Quienes llegan derivados suelen atravesar un momento inicial de rechazo. La frase es “No sé para qué estoy acá”. Lo primero, entonces, es desactivar la percepción punitiva. “Primero es construir eso: que pase de un mandato judicial a una demanda propia”, explica. Lo que ofrecen es “un acompañamiento”, sin sanciones morales.
Marcha 25N Santa Fe foto Maiquel Torcatt (19)
Como ocurrió en todo el país, la ciudad de Santa Fe marchó el 25 de noviembre para luchar y reclamar en contra de la violencia de género.
Maiquel Torcatt / Aire Digital
Ese acompañamiento tiene una meta concreta: que cada varón pueda revisar “su modo de construir, sostener y prolongar los vínculos”, incluyendo cómo transitan separaciones, duelos y pérdidas.
Rodríguez sostiene que el primer movimiento es la aparición de una pregunta. “Son varones que muchas veces han actuado sin pensar y nunca han pensado porque no le han podido poner palabras ni a sus emociones ni a sus pensamientos ni a sus conflictos”, dice.
Para la mayoría, el espacio es la primera instancia donde pueden hablar de sí mismos.
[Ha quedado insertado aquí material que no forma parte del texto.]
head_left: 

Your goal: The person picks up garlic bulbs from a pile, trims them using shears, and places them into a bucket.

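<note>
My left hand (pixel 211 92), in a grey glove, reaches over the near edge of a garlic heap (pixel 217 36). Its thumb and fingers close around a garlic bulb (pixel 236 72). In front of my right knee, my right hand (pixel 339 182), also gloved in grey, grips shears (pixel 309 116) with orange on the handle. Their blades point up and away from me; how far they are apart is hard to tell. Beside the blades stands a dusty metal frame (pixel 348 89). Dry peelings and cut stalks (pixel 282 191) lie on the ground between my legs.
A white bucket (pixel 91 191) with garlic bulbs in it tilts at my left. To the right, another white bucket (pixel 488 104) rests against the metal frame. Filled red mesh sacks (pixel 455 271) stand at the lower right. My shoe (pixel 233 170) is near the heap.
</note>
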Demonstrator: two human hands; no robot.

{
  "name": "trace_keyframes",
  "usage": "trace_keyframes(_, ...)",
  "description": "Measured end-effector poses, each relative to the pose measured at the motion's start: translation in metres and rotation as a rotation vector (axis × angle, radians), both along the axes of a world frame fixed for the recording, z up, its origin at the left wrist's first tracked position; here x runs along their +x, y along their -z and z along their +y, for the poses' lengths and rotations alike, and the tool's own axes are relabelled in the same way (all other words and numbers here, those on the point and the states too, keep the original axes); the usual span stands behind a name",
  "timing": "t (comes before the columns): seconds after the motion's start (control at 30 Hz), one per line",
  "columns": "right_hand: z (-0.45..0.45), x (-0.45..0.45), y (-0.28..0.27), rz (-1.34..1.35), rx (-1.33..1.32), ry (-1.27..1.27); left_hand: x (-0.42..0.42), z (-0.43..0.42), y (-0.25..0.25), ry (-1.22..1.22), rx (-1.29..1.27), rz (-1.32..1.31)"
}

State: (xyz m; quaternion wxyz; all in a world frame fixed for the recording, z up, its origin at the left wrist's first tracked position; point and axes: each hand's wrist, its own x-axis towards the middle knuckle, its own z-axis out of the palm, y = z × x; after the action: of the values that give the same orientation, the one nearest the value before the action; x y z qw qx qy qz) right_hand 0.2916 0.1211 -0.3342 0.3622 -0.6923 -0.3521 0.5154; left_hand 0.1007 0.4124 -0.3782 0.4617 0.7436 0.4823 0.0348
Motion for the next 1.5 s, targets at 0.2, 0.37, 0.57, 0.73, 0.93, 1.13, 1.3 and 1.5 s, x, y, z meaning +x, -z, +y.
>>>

No vienen de procesos terapéuticos previos ni de conversaciones con otros varones sobre estos temas.
Por eso, el equipo trabaja en grupos horizontales, sin posiciones morales: “No hacemos juicio de valor”. La apuesta es simple y compleja a la vez: que cada uno cuente su historia.
Lo que ahora sí se puede decir
El contexto de retroceso en derechos también se cuela en los talleres. Rodríguez lo observa a diario: “Antes había varones que silenciaban por corrección política lo que pensaban en relación a los feminismos y hoy lo están pudiendo decir”, señala.
Eso puede habilitar el trabajo: “Si lo están pudiendo decir ahí, podemos hacer algo”.
Pero advierte sobre el riesgo de que esos discursos se conviertan en nuevas complicidades machistas fuera del espacio. “Si lo dicen en otro grupo de varones, eso genera complicidades reaccionarias”.
La idea de “falsas denuncias” vuelve una y otra vez. “Eso aparece siempre. No a partir de ahora”, marca. Lo importante, dice, es reorientar la conversación:
“A nosotros no nos interesa la verdad en relación a lo jurídico, nos interesa que ellos puedan reconocer cuál es la parte en la que se tienen que responsabilizar”, establece Rodríguez.
La crisis social también se expresa en números. “Este año explotó además la derivación… un 30% más que el año pasado”, cuenta Rodríguez. No se trata solo del clima de época: también influyen la precariedad económica, las múltiples jornadas laborales y el retroceso en la distribución de los cuidados. “La vida material te lleva”, reconoce. Y en un sistema patriarcal, las primeras en absorber esas demandas siguen siendo las mujeres.